Personal information
- Born: 18 September 1990 (age 34) Berlin, Germany
- Listed height: 2.08 m (6 ft 10 in)
- Listed weight: 229 lb (104 kg)

Career information
- College: Oregon (2010–2011) Eastern Washington (2012–2014)
- NBA draft: 2014: undrafted
- Playing career: 2014–present
- Position: Center

Career history
- 2014–2015: ALBA Berlin
- 2015–2017: Chemnitz 99
- 2017–2018: MLP Academics Heidelberg
- 2018–2020: Paderborn Baskets

= Martin Seiferth =

German basketball player (born 1990)

Martin Seiferth (born 18 September 1990) is a retired German professional basketball player who played until 2020 for the Paderborn Baskets of the German ProA league. He formerly played for Alba Berlin of the German Basketball League. Prior to his professional career, Seiferth played with the Oregon and Eastern Washington men's basketball teams. He commonly plays the role as a forward-center, transforming into an elite shot-blocker in the Big Sky Conference.
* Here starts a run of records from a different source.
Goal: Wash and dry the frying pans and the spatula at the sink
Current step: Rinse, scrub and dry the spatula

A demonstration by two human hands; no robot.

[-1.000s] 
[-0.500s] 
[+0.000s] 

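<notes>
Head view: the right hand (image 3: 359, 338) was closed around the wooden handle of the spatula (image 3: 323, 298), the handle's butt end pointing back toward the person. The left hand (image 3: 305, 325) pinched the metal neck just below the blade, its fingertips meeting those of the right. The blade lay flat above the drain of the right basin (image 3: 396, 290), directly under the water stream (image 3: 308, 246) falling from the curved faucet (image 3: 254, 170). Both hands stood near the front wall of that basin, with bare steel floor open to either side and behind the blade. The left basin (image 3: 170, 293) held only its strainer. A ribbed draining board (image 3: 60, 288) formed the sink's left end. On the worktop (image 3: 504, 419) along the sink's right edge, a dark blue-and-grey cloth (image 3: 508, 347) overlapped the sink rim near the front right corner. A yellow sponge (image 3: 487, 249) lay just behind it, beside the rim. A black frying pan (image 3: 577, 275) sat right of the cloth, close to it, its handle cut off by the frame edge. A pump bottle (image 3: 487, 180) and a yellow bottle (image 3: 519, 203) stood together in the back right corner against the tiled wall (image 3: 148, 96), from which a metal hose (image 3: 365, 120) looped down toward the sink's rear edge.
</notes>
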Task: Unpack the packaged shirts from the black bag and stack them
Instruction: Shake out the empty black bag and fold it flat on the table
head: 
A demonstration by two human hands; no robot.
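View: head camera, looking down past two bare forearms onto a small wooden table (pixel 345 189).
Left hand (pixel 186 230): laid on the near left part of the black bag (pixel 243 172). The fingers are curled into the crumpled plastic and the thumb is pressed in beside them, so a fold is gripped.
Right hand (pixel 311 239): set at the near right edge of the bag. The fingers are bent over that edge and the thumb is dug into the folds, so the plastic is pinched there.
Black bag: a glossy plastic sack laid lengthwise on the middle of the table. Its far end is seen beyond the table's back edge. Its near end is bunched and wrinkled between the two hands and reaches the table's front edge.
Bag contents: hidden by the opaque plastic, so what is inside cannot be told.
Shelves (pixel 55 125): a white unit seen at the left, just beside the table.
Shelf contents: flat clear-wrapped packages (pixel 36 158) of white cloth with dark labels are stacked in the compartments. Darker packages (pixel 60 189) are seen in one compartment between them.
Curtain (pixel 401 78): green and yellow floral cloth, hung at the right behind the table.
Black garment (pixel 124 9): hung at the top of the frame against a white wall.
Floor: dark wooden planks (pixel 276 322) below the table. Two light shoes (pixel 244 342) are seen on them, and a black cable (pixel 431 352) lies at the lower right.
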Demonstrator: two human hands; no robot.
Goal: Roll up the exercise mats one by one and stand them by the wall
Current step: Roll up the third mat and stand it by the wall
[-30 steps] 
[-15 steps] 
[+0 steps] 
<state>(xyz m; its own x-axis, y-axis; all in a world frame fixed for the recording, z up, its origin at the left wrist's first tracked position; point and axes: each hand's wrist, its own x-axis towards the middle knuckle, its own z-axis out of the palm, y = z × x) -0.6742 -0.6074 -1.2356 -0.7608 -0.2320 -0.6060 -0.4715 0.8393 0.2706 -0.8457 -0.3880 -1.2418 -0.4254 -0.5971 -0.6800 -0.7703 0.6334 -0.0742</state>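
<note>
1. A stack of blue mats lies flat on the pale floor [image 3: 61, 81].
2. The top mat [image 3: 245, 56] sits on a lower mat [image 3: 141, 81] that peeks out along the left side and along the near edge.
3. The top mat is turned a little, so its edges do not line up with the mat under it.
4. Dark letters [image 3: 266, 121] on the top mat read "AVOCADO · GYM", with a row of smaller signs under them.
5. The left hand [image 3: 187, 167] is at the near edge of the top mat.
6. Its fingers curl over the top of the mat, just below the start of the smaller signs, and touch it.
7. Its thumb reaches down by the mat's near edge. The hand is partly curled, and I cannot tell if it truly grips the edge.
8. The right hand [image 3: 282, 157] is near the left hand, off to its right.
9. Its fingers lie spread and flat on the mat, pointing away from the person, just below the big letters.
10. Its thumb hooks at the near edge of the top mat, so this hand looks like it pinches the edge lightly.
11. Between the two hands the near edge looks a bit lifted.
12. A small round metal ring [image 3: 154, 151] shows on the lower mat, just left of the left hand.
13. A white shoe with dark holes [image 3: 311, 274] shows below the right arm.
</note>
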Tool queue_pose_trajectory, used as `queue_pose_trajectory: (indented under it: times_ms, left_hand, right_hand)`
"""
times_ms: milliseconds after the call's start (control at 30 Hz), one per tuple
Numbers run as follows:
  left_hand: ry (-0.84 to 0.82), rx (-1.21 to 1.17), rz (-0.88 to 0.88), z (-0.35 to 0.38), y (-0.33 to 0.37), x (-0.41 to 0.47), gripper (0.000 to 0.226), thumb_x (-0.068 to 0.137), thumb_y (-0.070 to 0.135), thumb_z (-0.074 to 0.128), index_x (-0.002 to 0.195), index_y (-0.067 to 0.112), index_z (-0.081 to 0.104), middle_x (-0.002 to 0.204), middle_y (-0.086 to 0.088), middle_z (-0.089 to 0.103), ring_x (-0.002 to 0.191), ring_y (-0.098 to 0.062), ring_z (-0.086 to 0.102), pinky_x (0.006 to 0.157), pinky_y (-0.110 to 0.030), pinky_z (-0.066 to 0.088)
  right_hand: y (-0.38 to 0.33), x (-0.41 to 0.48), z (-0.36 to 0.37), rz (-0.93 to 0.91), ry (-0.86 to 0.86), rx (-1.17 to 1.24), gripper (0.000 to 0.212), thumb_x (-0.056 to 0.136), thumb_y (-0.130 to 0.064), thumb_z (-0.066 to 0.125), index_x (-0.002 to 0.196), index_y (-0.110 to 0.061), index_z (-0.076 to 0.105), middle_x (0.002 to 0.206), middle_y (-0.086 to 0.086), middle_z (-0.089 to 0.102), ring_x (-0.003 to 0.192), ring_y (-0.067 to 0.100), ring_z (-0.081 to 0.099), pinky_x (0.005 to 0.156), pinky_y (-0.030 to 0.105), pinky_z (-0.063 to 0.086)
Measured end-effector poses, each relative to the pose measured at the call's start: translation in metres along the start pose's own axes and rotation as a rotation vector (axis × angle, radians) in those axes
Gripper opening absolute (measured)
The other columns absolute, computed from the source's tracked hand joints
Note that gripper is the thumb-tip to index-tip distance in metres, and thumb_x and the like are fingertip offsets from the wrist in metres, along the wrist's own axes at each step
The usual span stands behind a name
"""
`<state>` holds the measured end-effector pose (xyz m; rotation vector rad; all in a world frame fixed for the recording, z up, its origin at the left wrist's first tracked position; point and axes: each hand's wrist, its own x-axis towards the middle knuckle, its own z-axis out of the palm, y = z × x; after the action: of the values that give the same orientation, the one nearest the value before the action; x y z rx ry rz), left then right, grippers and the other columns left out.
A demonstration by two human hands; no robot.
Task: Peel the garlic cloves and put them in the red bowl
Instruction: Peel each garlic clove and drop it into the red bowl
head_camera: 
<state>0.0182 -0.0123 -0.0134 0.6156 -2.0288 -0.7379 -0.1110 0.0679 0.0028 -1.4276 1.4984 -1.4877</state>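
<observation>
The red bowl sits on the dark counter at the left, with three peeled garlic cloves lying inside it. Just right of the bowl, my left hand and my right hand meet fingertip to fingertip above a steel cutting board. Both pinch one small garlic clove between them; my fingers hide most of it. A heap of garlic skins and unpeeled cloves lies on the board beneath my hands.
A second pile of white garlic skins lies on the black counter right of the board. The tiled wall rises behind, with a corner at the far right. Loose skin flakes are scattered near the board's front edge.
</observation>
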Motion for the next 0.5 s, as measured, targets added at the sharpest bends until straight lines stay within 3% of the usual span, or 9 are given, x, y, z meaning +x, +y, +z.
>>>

Seiferth redshirted his sophomore year in college due to NCAA transfer rules.

The first club he competed with was Marzahner Basket Bären, joining in 2006. Seiferth helped the Alba Berlin youth team win the Nachwuchs Basketball Bundesliga League (NBBL) in the 2008–09 season after finishing as runners-up at the conclusion of the team's preceding year.